A drug used to treat inflammatory bowel disease, arthritis and vasculitis as well as to prevent organ rejection in transplant patients has been found is an important contributor to skin cancer.
The study is carried out by the University of Dundee, Queen Mary University of London and the Wellcome Sanger Institute.
The research identified a `strong case for an association’ between the drug azathioprine and cutaneous squamous cell carcinoma (cSCC), a common form of skin cancer.
More than 40,000 new cases diagnosed annually in the UK, with significant health economic implications.
It was already known that use of azathioprine leads to increased photosensitivity to UVA light, probably contributing to development of skin cancers.

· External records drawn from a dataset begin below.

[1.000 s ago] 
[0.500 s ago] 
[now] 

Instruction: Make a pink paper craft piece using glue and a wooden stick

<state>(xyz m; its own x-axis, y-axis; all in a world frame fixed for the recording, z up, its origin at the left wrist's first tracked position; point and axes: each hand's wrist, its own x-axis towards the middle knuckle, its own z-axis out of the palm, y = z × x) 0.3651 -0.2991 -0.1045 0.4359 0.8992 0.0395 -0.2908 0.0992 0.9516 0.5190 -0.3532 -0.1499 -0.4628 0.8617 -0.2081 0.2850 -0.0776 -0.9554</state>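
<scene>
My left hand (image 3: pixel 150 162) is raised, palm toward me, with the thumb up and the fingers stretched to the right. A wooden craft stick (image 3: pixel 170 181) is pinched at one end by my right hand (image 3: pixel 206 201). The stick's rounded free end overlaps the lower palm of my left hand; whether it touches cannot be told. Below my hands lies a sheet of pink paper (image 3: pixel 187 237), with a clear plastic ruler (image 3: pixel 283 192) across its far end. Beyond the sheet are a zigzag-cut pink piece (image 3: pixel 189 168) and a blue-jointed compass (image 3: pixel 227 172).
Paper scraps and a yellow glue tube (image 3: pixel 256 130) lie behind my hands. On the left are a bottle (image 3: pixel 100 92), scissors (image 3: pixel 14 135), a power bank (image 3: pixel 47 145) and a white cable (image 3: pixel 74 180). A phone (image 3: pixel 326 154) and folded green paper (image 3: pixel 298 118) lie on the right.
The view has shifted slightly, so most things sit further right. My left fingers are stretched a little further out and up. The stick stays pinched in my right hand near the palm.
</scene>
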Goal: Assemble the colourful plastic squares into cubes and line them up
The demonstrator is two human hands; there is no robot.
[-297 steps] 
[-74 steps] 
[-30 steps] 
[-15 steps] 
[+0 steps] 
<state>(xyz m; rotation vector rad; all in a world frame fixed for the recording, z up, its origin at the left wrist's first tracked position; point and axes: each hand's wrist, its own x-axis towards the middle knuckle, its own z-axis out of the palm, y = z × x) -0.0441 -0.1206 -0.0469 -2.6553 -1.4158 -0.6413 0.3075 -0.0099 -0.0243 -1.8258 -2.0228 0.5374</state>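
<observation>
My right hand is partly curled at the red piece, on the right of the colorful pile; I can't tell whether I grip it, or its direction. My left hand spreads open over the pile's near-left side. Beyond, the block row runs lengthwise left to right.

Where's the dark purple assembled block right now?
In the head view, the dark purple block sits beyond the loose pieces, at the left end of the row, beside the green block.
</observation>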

This new study finds that use of azathioprine leaves a molecular fingerprint in skin cancers, further implicating it in cSCC development.
In the study, the researchers ran analysis of cSCC tumors from 37 patients, many of whom had been on azathioprine.
They found a new mutational signature, Signature 32, which correlated with time on azathioprine therapy.
Researchers suggest all physicians give appropriate advice on UVA avoidance including year-round sun protection for their patients on azathioprine.
But this does not necessarily mean the withdrawal of azathioprine.
“As with all medications the risks must be balanced against the benefits, particularly with the need to treat potentially life-threatening diseases with an effective drug,” one author said.
“It is important that sun protection, skin surveillance and early diagnosis/lesion removal are part of the routine management of patients on azathioprine.”
It’s also important for people to protect their skin from the sun when it’s strong, especially if they burn easily or are taking medications which make them more sun-sensitive.
The most effective protection is to spend time in the shade and cover up with a hat, long-sleeved top and sunglasses.
For the bits you can’t cover, use sunscreen with at least 4 stars and SPF 15 or higher for protection against both UVA and UVB rays.
Importantly, this new study also reveals the molecular landscape of cSCC and highlights potential targets that may be developed for future therapeutic approaches to manage cSCC.
Although patient numbers were small and these findings should be verified in a larger independent cohort, this molecular study provides a strong case for an association between this novel mutational signature and long-term azathioprine use.
The study is published in Nature Communications.